Give back the material word for word, every line included.

### EXTRACTED MATERIAL
[Start of section]
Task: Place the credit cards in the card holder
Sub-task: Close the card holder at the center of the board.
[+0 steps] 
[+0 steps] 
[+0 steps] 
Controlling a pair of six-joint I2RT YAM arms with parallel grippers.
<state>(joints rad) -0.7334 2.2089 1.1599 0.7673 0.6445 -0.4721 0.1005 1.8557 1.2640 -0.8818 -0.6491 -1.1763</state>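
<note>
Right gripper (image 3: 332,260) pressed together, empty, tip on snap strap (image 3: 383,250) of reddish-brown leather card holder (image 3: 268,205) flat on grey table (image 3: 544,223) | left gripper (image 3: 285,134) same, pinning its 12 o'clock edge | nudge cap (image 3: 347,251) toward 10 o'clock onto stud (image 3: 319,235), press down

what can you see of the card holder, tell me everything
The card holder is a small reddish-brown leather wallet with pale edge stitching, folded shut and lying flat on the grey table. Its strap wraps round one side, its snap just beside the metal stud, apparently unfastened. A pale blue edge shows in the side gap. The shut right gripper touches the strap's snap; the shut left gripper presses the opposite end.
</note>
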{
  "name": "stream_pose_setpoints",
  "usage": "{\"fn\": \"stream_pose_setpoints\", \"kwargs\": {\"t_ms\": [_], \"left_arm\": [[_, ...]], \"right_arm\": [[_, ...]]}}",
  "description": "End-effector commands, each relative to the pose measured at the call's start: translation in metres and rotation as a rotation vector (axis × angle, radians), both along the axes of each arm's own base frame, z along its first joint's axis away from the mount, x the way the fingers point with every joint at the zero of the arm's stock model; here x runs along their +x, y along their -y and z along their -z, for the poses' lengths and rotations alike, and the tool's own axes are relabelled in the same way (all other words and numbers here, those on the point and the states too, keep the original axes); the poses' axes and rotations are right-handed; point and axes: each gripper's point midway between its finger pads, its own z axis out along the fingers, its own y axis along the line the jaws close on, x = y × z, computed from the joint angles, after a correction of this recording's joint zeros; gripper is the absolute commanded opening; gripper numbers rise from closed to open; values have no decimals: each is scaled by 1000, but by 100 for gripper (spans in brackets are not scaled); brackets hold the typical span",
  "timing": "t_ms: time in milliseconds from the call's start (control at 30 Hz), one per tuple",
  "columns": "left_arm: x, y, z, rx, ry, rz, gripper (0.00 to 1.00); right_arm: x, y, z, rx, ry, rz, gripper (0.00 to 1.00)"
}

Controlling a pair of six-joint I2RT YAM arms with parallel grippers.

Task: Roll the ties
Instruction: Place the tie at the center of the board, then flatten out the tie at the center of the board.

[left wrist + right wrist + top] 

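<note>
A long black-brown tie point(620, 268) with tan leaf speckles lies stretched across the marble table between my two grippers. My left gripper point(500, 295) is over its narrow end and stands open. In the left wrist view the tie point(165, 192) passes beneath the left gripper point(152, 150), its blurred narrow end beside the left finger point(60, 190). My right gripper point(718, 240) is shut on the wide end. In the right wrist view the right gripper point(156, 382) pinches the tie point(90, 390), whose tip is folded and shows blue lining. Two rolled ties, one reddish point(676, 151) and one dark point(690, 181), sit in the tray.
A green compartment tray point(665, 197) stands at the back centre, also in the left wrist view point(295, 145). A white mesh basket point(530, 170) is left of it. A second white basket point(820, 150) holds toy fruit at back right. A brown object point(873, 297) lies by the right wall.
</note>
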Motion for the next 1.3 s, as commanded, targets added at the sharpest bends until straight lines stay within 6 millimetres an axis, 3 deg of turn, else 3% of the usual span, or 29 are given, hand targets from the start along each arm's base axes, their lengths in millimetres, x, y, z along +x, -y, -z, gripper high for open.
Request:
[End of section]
### YOUR RESPONSE
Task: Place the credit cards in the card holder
Sub-task: Close the card holder at the center of the board.
[+0 steps] 
[+0 steps] 
[+0 steps] 
Controlling a pair of six-joint I2RT YAM arms with parallel grippers.
<state>(joints rad) -0.7334 2.2089 1.1599 0.7673 0.6445 -0.4721 0.1005 1.8557 1.2640 -0.8818 -0.6491 -1.1763</state>
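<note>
Right gripper (image 3: 332,260) pressed together, empty, tip on snap strap (image 3: 383,250) of reddish-brown leather card holder (image 3: 268,205) flat on grey table (image 3: 544,223) | left gripper (image 3: 285,134) same, pinning its 12 o'clock edge | nudge cap (image 3: 347,251) toward 10 o'clock onto stud (image 3: 319,235), press down

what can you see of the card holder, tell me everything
The card holder is a small reddish-brown leather wallet with pale edge stitching, folded shut and lying flat on the grey table. Its strap wraps round one side, its snap just beside the metal stud, apparently unfastened. A pale blue edge shows in the side gap. The shut right gripper touches the strap's snap; the shut left gripper presses the opposite end.
</note>
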{
  "name": "stream_pose_setpoints",
  "usage": "{\"fn\": \"stream_pose_setpoints\", \"kwargs\": {\"t_ms\": [_], \"left_arm\": [[_, ...]], \"right_arm\": [[_, ...]]}}",
  "description": "End-effector commands, each relative to the pose measured at the call's start: translation in metres and rotation as a rotation vector (axis × angle, radians), both along the axes of each arm's own base frame, z along its first joint's axis away from the mount, x the way the fingers point with every joint at the zero of the arm's stock model; here x runs along their +x, y along their -y and z along their -z, for the poses' lengths and rotations alike, and the tool's own axes are relabelled in the same way (all other words and numbers here, those on the point and the states too, keep the original axes); the poses' axes and rotations are right-handed; point and axes: each gripper's point midway between its finger pads, its own z axis out along the fingers, its own y axis along the line the jaws close on, x = y × z, computed from the joint angles, after a correction of this recording's joint zeros; gripper is the absolute commanded opening; gripper numbers rise from closed to open; values have no decimals: each is scaled by 1000, but by 100 for gripper (spans in brackets are not scaled); brackets hold the typical span",
  "timing": "t_ms: time in milliseconds from the call's start (control at 30 Hz), one per tuple",
  "columns": "left_arm: x, y, z, rx, ry, rz, gripper (0.00 to 1.00); right_arm: x, y, z, rx, ry, rz, gripper (0.00 to 1.00)"
}

Controlling a pair of six-joint I2RT YAM arms with parallel grippers.

Task: Roll the ties
Instruction: Place the tie at the center of the board, then flatten out the tie at the center of the board.

[left wrist + right wrist + top] 

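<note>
A long black-brown tie point(620, 268) with tan leaf speckles lies stretched across the marble table between my two grippers. My left gripper point(500, 295) is over its narrow end and stands open. In the left wrist view the tie point(165, 192) passes beneath the left gripper point(152, 150), its blurred narrow end beside the left finger point(60, 190). My right gripper point(718, 240) is shut on the wide end. In the right wrist view the right gripper point(156, 382) pinches the tie point(90, 390), whose tip is folded and shows blue lining. Two rolled ties, one reddish point(676, 151) and one dark point(690, 181), sit in the tray.
A green compartment tray point(665, 197) stands at the back centre, also in the left wrist view point(295, 145). A white mesh basket point(530, 170) is left of it. A second white basket point(820, 150) holds toy fruit at back right. A brown object point(873, 297) lies by the right wall.
</note>
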Motion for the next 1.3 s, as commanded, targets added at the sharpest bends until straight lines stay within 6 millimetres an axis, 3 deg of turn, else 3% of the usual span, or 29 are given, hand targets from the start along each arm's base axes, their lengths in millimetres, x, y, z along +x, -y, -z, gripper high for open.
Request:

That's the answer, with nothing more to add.